Le dimanche 8 septembre à 7h30 je fis un malaise cardiaque. Je demandai à Marie-Lou, ma belle-sœur, d’appeler le Samu, sans réponse elle me conduisit aux Urgences de l’hôpital de Draguignan à la vitesse d’un TGV, plein-phare, feux de détresse allumés et grillant un feu tricolore. Pris en charge dès mon arrivée perfusé et sous oxygène je passai un scanner puis le diagnostic tomba : J’avais fait un infarctus du myocarde et j’étais en insuffisance cardiaque. Le médecin urgentiste décida de me transférer en ambulance médicalisée à l’hôpital de Fréjus où j’arrivai vers 11h30. J’eus la chance que le cardiologue de garde fût celui qui m’avait fait une coronarographie en 2012. En salle d’opération avant de sombrer dans l’inconscience je l’entendis me dire : "N’ayez aucune crainte je connais votre dossier, tout se passera bien.".
J’appris plus tard qu’il avait pratiqué une coronarographie et une angioplastie pour déboucher une artère et pour poser un stent actif. A mon réveil dans la chambre du service des soins intensifs je découvris mon frère et ma belle-sœur au pied du lit. Après les paroles de réconfort mon frère me fit remarquer que la destruction de mon camion au Mexique fut un évènement heureux. J’étais en France et non dans un pays perdu en Amérique Central. Je restai en soins intensifs jusqu’au 17 septembre pour être transféré au Centre de cardiologie de La Chenevière à Callian. Pendant mon séjour à l’hôpital de Fréjus je fus dans un état végétatif, un légume, incapable de prendre conscience de ce qui m’arrivait. A La Chenevière je gardai la chambre pendant deux jours, trop faible pour me rendre à la salle de restaurant. Puis sous contrôle des cardiologues je commençai ma réadaptation cardiaque. Je dois dire que l’équipe médicale est en tous points remarquables.
"...Le propre de l’homme est de vivre et non d‘exister..." On the road de Jack Kerouac.
Je passais dans l’arrière-pays varois un séjour agréable propice à la réflexion pour envisager la suite des évènements. Mon accident cardiaque avait provoqué un changement fondamental dans ma vie : J’avais un passé de voyageur autour du monde depuis ma mise à la retraite en 2005, maintenant j’ai un présent de handicapé par insuffisance cardiaque et je devais me reconstruire un futur. La conséquence la plus contraignante était que je ne pourrais vraisemblablement plus monter à plus de 2.000 mètres d’altitude à pied ou en véhicule. Je ne retournerai pas au Mexique et je n’irai pas en Amérique-Centrale ou dans les pays andins d’Amérique du sud avant plusieurs mois voire jamais. Peut-être que je ne reverrai pas le Machu Picchu et que je ne verrai pas le Salar de Uyuni en Bolivie.
"…Faire des voyages me semble un exercice profitable. L’esprit y a une activité continuelle pour remarquer les choses inconnues et nouvelles, et je ne connais pas de meilleure école pour former la vie que de mettre sans cesse devant nos yeux la diversité de tant d’autres vies, opinions et usages…" Journal de voyage de Michel de Montaigne qui fut le premier écrivain-voyageur en langue française.

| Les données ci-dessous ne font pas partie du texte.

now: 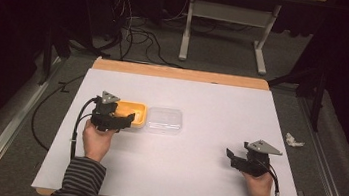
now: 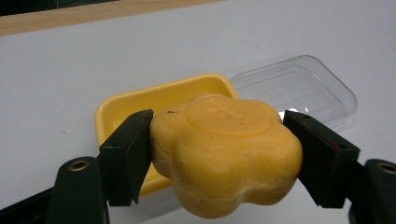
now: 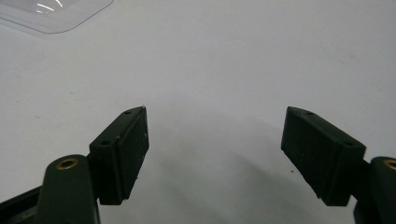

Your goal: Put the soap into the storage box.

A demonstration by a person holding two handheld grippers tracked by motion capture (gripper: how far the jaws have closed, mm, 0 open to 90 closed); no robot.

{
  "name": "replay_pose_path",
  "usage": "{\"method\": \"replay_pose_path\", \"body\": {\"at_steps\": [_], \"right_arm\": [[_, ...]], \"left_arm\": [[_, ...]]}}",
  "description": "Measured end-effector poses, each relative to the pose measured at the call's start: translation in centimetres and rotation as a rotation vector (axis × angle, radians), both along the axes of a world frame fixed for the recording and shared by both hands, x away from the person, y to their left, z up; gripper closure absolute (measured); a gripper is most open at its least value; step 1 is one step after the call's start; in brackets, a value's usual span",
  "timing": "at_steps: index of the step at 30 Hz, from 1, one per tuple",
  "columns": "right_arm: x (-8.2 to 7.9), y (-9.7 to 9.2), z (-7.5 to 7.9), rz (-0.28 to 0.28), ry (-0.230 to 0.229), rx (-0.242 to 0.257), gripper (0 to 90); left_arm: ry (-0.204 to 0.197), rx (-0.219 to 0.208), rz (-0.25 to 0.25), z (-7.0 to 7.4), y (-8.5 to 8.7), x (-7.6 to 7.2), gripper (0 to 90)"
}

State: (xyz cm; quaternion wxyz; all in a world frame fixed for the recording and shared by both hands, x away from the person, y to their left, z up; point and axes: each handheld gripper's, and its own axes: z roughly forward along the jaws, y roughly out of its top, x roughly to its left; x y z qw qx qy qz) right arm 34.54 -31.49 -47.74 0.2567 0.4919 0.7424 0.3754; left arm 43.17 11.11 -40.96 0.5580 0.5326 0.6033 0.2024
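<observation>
The big white table [image 1: 193, 171] has a wooden strip along its far edge; on it, a bit left of the middle and nearer the far edge than the near one, sits a yellow tray [image 1: 133, 112]; a clear lid [image 1: 164, 120] lies flat just beside the tray, on the side toward the right edge, and the two look like they touch; the left gripper [image 1: 127, 118] is at the near left part of the tray, held by the left hand [image 1: 97, 139]; its two black jaws pinch a yellow soap [image 2: 226, 151] shaped like a flower, one jaw on each side, and the soap is up in the air in front of the tray; the right gripper [image 1: 230, 154] is near the right edge of the table, well apart from the tray, held by the right hand [image 1: 258, 185]; its jaws are spread wide with only bare table between them
</observation>
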Motion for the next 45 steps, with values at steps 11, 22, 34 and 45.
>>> {"method": "replay_pose_path", "body": {"at_steps": [11,22,34,45], "right_arm": [[0.0,0.0,0.0,-0.003,-0.002,0.004,23.7],[0.0,0.0,0.0,0.000,-0.004,0.003,23.7],[-0.1,0.0,0.0,0.004,-0.003,0.004,24.1],[-0.1,0.1,0.0,0.009,-0.011,-0.001,25.0]], "left_arm": [[0.011,0.028,0.003,-0.4,-0.3,1.9,27.9],[0.033,0.021,0.030,-1.5,-0.5,3.8,27.9],[0.053,0.060,0.061,-3.2,-0.8,5.2,27.9],[0.065,0.036,0.067,-3.8,-1.0,5.8,27.8]]}}
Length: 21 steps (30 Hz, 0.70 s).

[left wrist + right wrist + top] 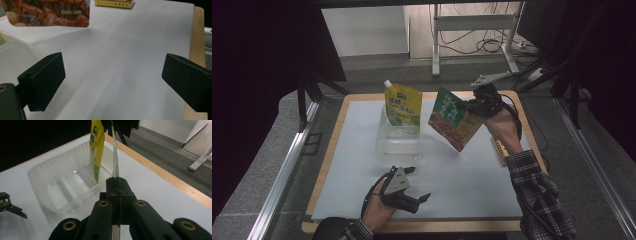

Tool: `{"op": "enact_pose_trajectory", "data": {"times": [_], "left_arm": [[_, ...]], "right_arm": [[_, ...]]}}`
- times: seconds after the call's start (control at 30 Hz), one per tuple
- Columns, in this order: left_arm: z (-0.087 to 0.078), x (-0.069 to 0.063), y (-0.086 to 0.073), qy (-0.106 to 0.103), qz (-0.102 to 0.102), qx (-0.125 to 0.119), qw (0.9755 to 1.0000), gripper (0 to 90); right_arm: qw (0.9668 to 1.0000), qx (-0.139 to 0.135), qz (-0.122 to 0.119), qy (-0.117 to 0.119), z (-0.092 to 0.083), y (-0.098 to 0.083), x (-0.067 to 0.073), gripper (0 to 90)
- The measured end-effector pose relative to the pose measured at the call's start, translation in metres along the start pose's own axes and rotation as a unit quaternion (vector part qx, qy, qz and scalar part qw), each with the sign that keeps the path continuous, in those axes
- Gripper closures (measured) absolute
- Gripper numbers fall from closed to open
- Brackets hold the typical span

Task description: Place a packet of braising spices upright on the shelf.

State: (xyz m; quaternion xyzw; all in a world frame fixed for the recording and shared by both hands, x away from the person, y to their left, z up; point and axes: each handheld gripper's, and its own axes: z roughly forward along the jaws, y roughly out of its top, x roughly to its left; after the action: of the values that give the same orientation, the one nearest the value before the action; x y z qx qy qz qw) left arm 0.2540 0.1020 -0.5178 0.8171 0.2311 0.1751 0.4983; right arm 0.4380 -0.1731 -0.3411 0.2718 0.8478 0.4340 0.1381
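A green and red snack pouch (452, 119) hangs tilted above the white sheet, and my right gripper (468, 105) is shut on its right edge. In the right gripper view the pouch (115, 155) is seen edge-on, rising from the closed jaws of the right gripper (117, 186). A yellow spouted pouch (403, 107) stands upright at the far end of a clear plastic container (396, 145). My left gripper (420, 183) rests low near the front edge, open and holding nothing. In its own view the left gripper (112, 75) has its jaws wide apart over bare sheet.
A small yellow box (499, 150) lies at the sheet's right edge, under the person's right forearm. The white sheet (452, 190) covers a wooden table (334, 135). Metal rails run along both sides, and a desk frame with cables stands beyond the far edge.
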Motion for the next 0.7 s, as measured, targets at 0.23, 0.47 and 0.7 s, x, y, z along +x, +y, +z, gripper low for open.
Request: {"op": "enact_pose_trajectory", "data": {"times": [0.23, 0.47, 0.7], "left_arm": [[-0.001, 0.002, 0.0, -0.001, -0.011, -0.009, 0.9999, 3.9], [-0.003, 0.002, 0.0, -0.001, -0.015, -0.015, 0.9998, 3.9], [-0.004, 0.002, 0.001, -0.002, -0.01, -0.017, 0.9998, 4.0]], "right_arm": [[1.0, -0.002, -0.002, 0.005, -0.005, 0.007, -0.002, 88.9], [0.9996, -0.007, -0.005, 0.027, -0.01, 0.015, 0.002, 88.9], [0.9989, -0.012, -0.007, 0.045, -0.012, 0.024, 0.008, 88.9]]}}
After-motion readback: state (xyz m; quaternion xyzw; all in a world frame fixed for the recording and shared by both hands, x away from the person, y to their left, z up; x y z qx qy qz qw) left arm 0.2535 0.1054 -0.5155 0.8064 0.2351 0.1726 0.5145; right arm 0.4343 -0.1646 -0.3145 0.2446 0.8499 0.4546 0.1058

Je ne pouvais pas ne pas continuer à voyager, mais je devais le faire autrement. Très rapidement sous l’impulsion des cardiologues et de mon frère auxquels je rappelais à satiété que je voulais repartir en voyage autour du monde. Je décidai de le poursuivre non pas en continu mais en fractionné avec des retours en France pour faire des soins. Mon nouveau camion avait été mis en stand-by pendant mon absence obligée. Sa fabrication commença le 21 octobre pour une livraison à partir du 2 décembre. De plus je recherchai une petite villa de plain-pied à acheter à Draguignan ou dans les environs pour être proche de mon frère et ma belle-sœur. Ce sera ma nouvelle base arrière. L’année 2014 se passera en France et en Europe pour laisser le temps à la nécrose cardiaque de se régénérer, si possible. La surface occupée par la nécrose résiduelle déterminera mon aptitude à voyager et à aller en altitude. Je mettrai ce temps à profit pour tester mon nouveau destrier, à faible altitude.